Trata-se de pura hipocrisia. Não há como negar o direito de Maduro. O Tratado de Assunção, documento de fundação do bloco, assinado em 1991, afirma em seu artigo 12 que “a Presidência do Conselho se exercerá por rotação dos Estados Partes e em ordem alfabética, por períodos de seis meses”.

O mesmo reza o Protocolo de Ouro Preto, assinado quatro anos mais tarde como complemento estabelecendo que o Tratado de Assunção fosse reconhecido juridicamente e internacionalmente como uma organização. Seu artigo 5º estabelece que “A Presidência do Conselho do Mercado Comum será exercida por rotação dos Estados Partes, em ordem alfabética, pelo período de seis meses”.

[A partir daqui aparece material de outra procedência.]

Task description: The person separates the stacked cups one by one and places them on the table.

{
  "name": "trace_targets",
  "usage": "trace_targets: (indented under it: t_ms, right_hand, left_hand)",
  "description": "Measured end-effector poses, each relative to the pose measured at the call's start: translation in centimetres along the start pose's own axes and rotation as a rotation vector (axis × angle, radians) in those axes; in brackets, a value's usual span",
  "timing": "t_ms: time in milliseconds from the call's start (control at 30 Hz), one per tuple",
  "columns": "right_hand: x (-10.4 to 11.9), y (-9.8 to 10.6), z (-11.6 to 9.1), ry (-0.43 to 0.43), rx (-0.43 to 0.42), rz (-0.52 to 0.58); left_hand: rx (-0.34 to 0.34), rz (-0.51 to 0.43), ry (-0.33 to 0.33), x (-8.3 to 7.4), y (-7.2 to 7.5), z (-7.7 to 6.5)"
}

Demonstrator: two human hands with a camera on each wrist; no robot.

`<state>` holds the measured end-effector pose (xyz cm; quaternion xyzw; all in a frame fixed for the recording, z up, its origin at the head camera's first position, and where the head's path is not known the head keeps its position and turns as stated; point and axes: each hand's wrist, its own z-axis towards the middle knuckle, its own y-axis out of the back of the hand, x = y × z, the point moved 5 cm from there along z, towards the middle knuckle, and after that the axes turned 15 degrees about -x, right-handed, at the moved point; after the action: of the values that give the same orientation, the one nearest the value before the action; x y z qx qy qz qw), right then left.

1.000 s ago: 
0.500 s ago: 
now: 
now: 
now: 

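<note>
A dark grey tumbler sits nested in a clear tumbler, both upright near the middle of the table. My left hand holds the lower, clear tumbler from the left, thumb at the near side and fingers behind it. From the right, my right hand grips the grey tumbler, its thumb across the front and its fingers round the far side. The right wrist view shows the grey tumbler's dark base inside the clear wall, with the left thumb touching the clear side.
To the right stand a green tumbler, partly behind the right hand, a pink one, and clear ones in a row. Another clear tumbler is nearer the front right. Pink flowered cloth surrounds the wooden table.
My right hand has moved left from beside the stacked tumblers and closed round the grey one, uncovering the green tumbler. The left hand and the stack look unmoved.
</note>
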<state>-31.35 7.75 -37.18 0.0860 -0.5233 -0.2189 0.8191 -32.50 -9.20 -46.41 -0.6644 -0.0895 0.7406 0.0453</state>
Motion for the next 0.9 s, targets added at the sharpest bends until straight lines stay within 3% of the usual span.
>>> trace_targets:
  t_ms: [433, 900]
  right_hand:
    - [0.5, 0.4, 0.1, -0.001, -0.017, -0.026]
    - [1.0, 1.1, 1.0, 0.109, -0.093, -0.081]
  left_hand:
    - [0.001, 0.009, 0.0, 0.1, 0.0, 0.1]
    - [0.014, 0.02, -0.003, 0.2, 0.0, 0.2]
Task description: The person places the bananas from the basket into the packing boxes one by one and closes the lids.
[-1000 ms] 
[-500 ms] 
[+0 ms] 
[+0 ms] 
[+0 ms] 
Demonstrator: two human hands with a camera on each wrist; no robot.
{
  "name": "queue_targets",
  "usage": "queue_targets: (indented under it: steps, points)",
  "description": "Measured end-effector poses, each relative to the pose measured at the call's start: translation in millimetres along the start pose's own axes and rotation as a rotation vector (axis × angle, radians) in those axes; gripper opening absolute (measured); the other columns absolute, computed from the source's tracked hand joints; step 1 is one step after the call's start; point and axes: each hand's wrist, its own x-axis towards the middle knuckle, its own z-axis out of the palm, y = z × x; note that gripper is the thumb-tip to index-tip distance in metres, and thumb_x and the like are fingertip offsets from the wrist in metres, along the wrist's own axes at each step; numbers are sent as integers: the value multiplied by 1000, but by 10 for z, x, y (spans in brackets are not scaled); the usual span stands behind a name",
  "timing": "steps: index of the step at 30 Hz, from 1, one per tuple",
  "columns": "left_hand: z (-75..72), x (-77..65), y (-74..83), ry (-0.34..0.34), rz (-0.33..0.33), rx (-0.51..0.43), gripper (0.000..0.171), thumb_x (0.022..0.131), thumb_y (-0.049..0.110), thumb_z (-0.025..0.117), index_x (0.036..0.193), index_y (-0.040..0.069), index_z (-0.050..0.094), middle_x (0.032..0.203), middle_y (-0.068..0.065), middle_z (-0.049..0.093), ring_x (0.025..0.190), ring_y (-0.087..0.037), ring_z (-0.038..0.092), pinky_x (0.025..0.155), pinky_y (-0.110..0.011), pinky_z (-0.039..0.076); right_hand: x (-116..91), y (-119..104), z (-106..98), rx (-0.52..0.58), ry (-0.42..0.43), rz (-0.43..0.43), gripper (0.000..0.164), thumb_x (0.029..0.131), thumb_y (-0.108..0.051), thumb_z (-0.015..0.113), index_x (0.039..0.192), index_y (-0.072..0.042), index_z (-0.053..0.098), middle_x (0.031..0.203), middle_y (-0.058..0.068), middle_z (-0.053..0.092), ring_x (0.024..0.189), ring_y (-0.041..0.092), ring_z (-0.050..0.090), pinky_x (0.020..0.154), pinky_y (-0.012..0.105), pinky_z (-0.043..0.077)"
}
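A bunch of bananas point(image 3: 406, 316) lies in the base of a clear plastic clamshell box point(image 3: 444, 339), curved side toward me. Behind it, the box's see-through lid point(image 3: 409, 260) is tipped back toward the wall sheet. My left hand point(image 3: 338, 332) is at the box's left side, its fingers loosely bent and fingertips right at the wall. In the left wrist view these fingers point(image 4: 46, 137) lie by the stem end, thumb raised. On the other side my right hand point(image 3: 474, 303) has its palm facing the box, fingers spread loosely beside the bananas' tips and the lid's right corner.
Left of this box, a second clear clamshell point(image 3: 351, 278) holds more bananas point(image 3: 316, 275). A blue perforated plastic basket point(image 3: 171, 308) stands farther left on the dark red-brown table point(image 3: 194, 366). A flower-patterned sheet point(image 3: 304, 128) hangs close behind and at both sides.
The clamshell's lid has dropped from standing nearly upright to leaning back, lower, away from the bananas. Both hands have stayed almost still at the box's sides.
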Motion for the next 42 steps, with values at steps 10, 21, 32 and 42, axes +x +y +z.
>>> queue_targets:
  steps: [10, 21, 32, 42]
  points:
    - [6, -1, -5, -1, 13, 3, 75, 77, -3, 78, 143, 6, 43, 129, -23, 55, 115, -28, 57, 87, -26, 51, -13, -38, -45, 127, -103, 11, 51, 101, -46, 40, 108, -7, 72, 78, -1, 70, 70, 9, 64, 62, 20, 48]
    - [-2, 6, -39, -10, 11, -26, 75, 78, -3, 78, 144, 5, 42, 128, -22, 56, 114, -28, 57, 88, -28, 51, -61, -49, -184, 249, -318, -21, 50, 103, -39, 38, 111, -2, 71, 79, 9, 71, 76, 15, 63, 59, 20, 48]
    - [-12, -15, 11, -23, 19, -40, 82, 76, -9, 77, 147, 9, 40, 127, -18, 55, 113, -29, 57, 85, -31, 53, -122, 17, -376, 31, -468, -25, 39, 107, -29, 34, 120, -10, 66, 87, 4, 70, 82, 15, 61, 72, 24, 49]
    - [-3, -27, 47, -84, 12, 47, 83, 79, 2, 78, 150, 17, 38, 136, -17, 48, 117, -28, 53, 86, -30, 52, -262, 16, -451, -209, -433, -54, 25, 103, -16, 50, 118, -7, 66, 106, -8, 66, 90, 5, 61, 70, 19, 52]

Ou seja, a combinação destas duas normas do MERCOSUL fixando o prazo semestral de duração do mandato temporário, e o critério de nomeação automática da presidência por ordem alfabética –garante, naturalmente, a posse do governo venezuelano para conduzir o bloco no segundo semestre de 2016.É uma questão de matemática simples.

Concordo plenamente com a posição da Venezuela de rejeitar a reunião de coordenadores proposta pela Argentina visando resolver “divergências” em torno da presidência do Mercosul e ter declarado oficialmente que está no exercício pleno da presidência ‘pro tempore’ do Mercosul, medida inclusive aprovada pelo governo uruguaio.

Que divergências? Elas só existem na cabeça da tríplice aliança golpista Serra, Malcorra, Loizaga. Elas foram criadas pela direita unida para acabar com a democracia na América Latina e instituir como lei o entreguismo barato onde somente eles como representantes das elites saem lucrando.

A proposta argentina de se reunir para discutir a questão foi merecidamente ridicularizada pela ministra venezuelana das Relações Exteriores, Delcy Rodríguez.

Em entrevista à rede de televisão Telesur ela disse: “Nos preocupa como Susana Malcorra, que pretende ser secretária-geral das Nações Unidas, desrespeita os tratados internacionais.”

Que os direitistas continuem esperneando e insistindo que o comando do bloco está vago e que Nicolás Maduro não está em condições políticas nem econômicas de assumir a presidência do Mercosul, devido à crise interna que atravessa o país e pelas denúncias de violações de direitos humanos.

Se Maduro não pode assumir por viver o país numa crise econômica, Macri também não. Sua popularidade caiu mais de 10% desde sua posse, impondo aos argentinos um tarifaço, inclusive nos combustíveis, causando ao país uma inflação em torno de 19% acumulado entre janeiro e abril deste ano. As agências internacionais que ele tanto ama rebaixaram a nota do seu país.

O povo argentino está descontente e não perde oportunidades para se manifestar nas ruas. Nasemana passada médicos, funcionários do judiciário e professores fizeram paralizações em todo o país por reajustes salariais.

No Brasil, com a contribuição inequívoca de Temer, Serra e as bênçãos do Tio Sam, se o impeachment passar no Senado, não estaremos, daqui pra frente, em melhor situação que nossos parceiros do Mercosul.

Como afirma o cientista político Emir Sader, o país estará reduzido a cinzas, socialmente desintegrado e explosivo politicamente, com a rejeição de toda a população ao governo, ao Congresso e ao Judiciário.

Nada mais assustador. Os golpistas podem até conseguir fazer o impeachment passar no Senado em sua fase final mas conseguir governar não vão. Ou seja, estão longe de poder usurpar a presidência do Mercosul de Maduro alegando estarem em melhores condições.